Der Vater von Jason, Andrew, 58, ist ein Kunstsammler und Fotograf, der über eine vielseitige Plattenbibliothek von etwa 10.000 Alben verfügt. Sowohl er als auch Jason erinnern sich genau an die, die Jasons Leidenschaft entzündet hat - im Alter von 14 Jahren. Es war der Komponist von Thelonious Monk.

"Für mich war es das Hören des Klaviers, wie ich es noch nie gehört hatte", sagt Moran. "Es gab Klarheit und Richtung, und im Nachhinein würde ich sagen, dass es mich an das erinnerte, was Sie in einem Hip-Hop-Song hören würden - es ist sehr schelmisch und attraktiv. Ich habe mir diese Platte nur immer wieder angehört."

Als Moran sich an Houstons öffentlicher Hochschule für darstellende und bildende Kunst (HSPVA) bewarb, spielte er bei seinem Vorsprechen Monks "Ruby My Dear". Als er 1993 seinen Abschluss machte, war er in Houston als ein furchterregendes Talent bekannt.

Andy Moran wusste, dass sein Sohn ein Versprechen hatte, aber er war auch beeindruckt von Jasons Tennistrophäen und seinen Golffähigkeiten - als Teenager schoss er in den niedrigen Achtzigern. Dann kam McCoy Tyner in die Stadt, um die HSPVA zu besuchen. Tyner, der John Coltranes Pianist gewesen war, gilt allgemein als einer der größten Spieler des letzten halben Jahrhunderts. "Ich habe ihn am Flughafen abgeholt", erinnert sich Andy, "und ich sagte:" Mr. Tyner, ich bin wirklich froh, dass Sie herkommen, um die Studenten zu hören. " Und er sagte: "Mr. Moran, ich bin ehrlich zu Ihnen. Ich bin hergekommen, um Ihren Sohn zu hören." Ich war wirklich so, verdammt! McCoy Tyner! Mir das zu sagen! Es war wirklich eine große Sache für mich. "

Jason ging an die Manhattan School of Music, wo er unter die Leitung von Jaki Byard kam, dessen Spiel auf dem neuesten Stand und voller Tradition war. Es ist eine Haltung, die Moran, wie auch einige seiner Kollegen, voll und ganz angenommen hat. Der Pianist Robert Glasper, der Moran an der HSPVA folgte, sagt: "Wir sind aus der Hip-Hop-Generation, also haben wir diese Seite von uns, die den Jazz auf die nächste Ebene bringen möchte. Ich möchte nicht, dass Thelonious Monk zurückkommt von den Toten und sag: "Spielst du das immer noch?"

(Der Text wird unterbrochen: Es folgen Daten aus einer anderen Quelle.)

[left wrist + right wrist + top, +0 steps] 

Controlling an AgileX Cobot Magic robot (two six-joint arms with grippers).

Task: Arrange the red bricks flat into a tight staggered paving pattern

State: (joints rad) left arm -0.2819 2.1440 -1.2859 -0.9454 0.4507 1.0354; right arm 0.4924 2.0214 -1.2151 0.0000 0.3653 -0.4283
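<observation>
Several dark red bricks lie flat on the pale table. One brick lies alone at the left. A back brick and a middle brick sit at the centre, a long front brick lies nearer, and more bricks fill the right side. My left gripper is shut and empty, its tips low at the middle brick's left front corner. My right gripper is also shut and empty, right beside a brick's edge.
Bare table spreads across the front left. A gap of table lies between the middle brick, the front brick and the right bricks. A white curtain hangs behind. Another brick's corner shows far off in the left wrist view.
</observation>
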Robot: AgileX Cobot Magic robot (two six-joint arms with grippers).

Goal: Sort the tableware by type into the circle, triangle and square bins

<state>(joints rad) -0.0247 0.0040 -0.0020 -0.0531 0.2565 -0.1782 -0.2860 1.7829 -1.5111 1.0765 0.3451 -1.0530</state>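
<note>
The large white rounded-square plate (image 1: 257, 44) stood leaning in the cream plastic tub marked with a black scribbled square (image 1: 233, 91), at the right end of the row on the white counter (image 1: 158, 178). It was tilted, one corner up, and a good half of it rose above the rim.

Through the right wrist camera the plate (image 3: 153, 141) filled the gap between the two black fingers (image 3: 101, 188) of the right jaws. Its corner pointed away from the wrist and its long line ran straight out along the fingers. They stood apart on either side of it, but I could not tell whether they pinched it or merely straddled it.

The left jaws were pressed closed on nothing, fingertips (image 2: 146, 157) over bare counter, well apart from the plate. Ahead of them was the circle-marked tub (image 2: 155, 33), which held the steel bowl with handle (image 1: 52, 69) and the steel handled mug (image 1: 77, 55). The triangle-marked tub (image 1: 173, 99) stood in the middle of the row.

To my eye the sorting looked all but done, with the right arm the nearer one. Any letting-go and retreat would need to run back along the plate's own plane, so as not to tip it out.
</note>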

Moran sieht seine Konzeptkunst als einen Weg nach vorne, aber er möchte ganz klar, dass seine vielschichtigen Arbeiten Menschen berühren und zum Nachdenken anregen. In "Cradle Song", den Moran seiner Mutter widmete, verstummte das wütende Bleistiftkritzeln etwa eine Minute vor dem Ende der Aufnahme und ließ den Pianisten allein, um das Stück abzuschließen. Und dann, fast unmerklich, verlangsamt Moran die Musik und beruhigt sein Spiel zu einem Flüstern, das in einer schmerzenden Stille endet.

Jamie Katz, der ehemalige stellvertretende Herausgeber des Vibe- Magazins, lebt in New York City.